Thank you for the response. You are the master! OK, so this is where I’m confused:
1. In the Initialization script of the firmware (Administration / Scripts / Init tab), type this:
echo “/usr/bin/ether-wake 01:02:03:04:05:06″ > /tmp/home/root/wakeup-mycomputer.sh
(change 01:02:03:04:05:06 to the mac address of the computer you want to wake-up)
2. Save and reboot the router, you should see the file “wakeup-mycomputer.sh” appear in the root home directory when you connect using SSH.
3. Try it “sh wakeup-mycomputer.sh”
When/if I log in remotely to the router, what must I do, or will it auto start to wake the desktop? Secondly, do I still need to port forward? If I do, for security reasons, I could just enable the forwarding after I’m connected to the router and then initiate wake. Would this work and how would I do that? I test this these things using Hotspot Shield, a free VPN. Again, thank you for your time!
You cannot easily permanently write data on the file system of the router. The home folder is in RAM. So the init script is just there to generate the file with your mac address so you don’t have to remember. The init script is permanently saved on the router’s flash somewhere.

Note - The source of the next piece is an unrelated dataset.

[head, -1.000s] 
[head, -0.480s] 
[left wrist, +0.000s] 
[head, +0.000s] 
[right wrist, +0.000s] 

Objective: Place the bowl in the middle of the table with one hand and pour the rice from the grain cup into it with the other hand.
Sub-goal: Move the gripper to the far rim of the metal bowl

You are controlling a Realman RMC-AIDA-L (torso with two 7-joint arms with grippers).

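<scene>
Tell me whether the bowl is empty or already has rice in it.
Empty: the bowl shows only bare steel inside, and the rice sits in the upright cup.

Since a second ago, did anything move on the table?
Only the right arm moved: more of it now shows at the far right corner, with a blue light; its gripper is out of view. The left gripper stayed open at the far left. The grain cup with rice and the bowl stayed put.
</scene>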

the magic packet is sent at the moment you execute
sh wakeup-mycomputer.sh. There is no automation.If you configure SSH tunnels, you do not need to enable port forward because the communication will be “tunneled” through the SSH connection up to your LAN.
Pascal.
Pascal, I haven’t tried this yet, but I will hopefully tomorrow. I woke up and remembered something, in the meantime, could you kindly hide my MAC in my post above. I realize without an IP it’s benign but it is kind of the principal of the thing.
Done. I usually edit posts to replace public IP addresses and MAC addresses with fake when I notice…

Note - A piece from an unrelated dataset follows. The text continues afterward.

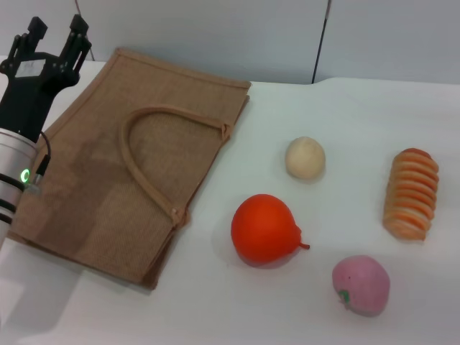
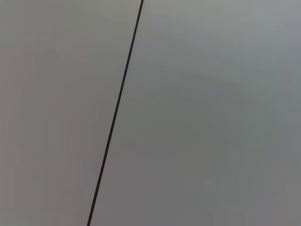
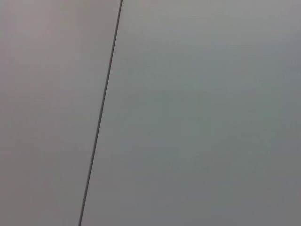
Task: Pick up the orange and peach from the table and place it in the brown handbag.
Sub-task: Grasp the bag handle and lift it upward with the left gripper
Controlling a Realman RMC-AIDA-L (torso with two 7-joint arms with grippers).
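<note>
The orange (image 1: 264, 229), bright orange-red with a small pointed stem tip, lies on the white table near the middle. The pink peach (image 1: 361, 284) with a green mark lies to its front right. The brown handbag (image 1: 93, 180), a tan woven tote, lies flat on the left with a loop handle (image 1: 136, 154) on top. My left gripper (image 1: 54, 39) is raised at the far left, above the bag's back left corner, open and empty. The right gripper is out of view. Both wrist views show only a grey wall with a dark seam.
A small beige ball (image 1: 305, 157) lies behind the orange. A ridged orange-tan sliced loaf (image 1: 411, 194) lies at the right. The white table (image 1: 215, 302) runs back to a grey wall (image 1: 215, 29).
</note>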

Thank you so much for correcting my carelessness! I’d entered that script weeks ago and forgot what all it entailed and just pasted it here.

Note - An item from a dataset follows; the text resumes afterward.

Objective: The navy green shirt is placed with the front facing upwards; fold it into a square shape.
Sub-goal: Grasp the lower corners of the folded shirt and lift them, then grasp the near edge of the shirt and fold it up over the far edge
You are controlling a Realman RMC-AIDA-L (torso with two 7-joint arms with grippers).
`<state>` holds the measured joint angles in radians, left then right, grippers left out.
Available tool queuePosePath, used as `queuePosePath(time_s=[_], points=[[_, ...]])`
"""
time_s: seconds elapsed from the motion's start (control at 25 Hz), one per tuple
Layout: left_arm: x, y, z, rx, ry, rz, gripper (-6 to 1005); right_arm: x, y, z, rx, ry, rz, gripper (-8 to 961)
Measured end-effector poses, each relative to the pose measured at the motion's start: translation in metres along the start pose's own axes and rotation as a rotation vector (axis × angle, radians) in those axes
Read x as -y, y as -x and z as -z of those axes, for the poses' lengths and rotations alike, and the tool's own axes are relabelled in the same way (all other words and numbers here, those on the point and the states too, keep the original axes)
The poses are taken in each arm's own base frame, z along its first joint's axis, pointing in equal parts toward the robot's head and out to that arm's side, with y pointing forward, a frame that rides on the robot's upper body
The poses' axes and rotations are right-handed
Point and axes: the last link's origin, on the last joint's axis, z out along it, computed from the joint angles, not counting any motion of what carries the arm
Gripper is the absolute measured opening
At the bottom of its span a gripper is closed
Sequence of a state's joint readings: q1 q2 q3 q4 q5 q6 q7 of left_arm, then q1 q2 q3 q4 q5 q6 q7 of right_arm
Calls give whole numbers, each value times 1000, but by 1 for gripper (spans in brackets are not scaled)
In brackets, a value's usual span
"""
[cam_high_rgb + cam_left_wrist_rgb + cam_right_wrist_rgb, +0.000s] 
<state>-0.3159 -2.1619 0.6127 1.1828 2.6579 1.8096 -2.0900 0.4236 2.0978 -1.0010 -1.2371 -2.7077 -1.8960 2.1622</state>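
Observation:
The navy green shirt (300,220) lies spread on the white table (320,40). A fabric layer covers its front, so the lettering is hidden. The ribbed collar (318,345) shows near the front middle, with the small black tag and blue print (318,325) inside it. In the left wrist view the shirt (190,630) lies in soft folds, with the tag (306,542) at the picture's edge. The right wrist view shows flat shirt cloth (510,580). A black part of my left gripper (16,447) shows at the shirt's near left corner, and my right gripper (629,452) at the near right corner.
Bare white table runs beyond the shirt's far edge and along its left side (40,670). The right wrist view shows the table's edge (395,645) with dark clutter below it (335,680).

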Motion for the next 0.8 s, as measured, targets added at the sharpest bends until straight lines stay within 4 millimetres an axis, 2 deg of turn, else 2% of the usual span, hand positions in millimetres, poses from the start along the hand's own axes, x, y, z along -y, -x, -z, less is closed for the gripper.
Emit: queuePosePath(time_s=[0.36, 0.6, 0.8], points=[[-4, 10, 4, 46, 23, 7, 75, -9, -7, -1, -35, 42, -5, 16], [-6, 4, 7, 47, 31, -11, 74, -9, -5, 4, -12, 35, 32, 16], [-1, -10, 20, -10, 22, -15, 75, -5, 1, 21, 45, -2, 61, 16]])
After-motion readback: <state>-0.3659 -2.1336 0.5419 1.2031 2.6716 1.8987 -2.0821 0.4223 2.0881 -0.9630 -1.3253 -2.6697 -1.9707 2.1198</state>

You are awesome. It worked like a charm. Initially I ran into some issues where I have been getting connection timeout at putty session since my vonage phone adapter was directly connected to cable modem and my router was behind the phone adapter. I changed the configuration and made my phone adapter behind the router/firewall. My router is now directly connected to cable modem.
It took me a little while, but I figured it out. Had some issues getting my router configured properly. But now it works! Thanks so much, your instructions were awesome.
I have been trying to get some helps regarding the router’s port. I have set up a DDNS, and like to have access to the router’s port 5070. Is it any way to open the port? Please help me!
Thanks a lot.
worked great! thanks.
[...] Rather than trying to explain it myself, there are already some nice explanations on the purpose of SSH Tunnelling and how to do it. [...]
I can’t get it to work. I tried for a long time but I just could not get it right. I did get a connection up in just a few minutes using a demo of remote desktop software I stumbled upon. Why are third parties able to solve these issues so easily while MS just stumbles and fails?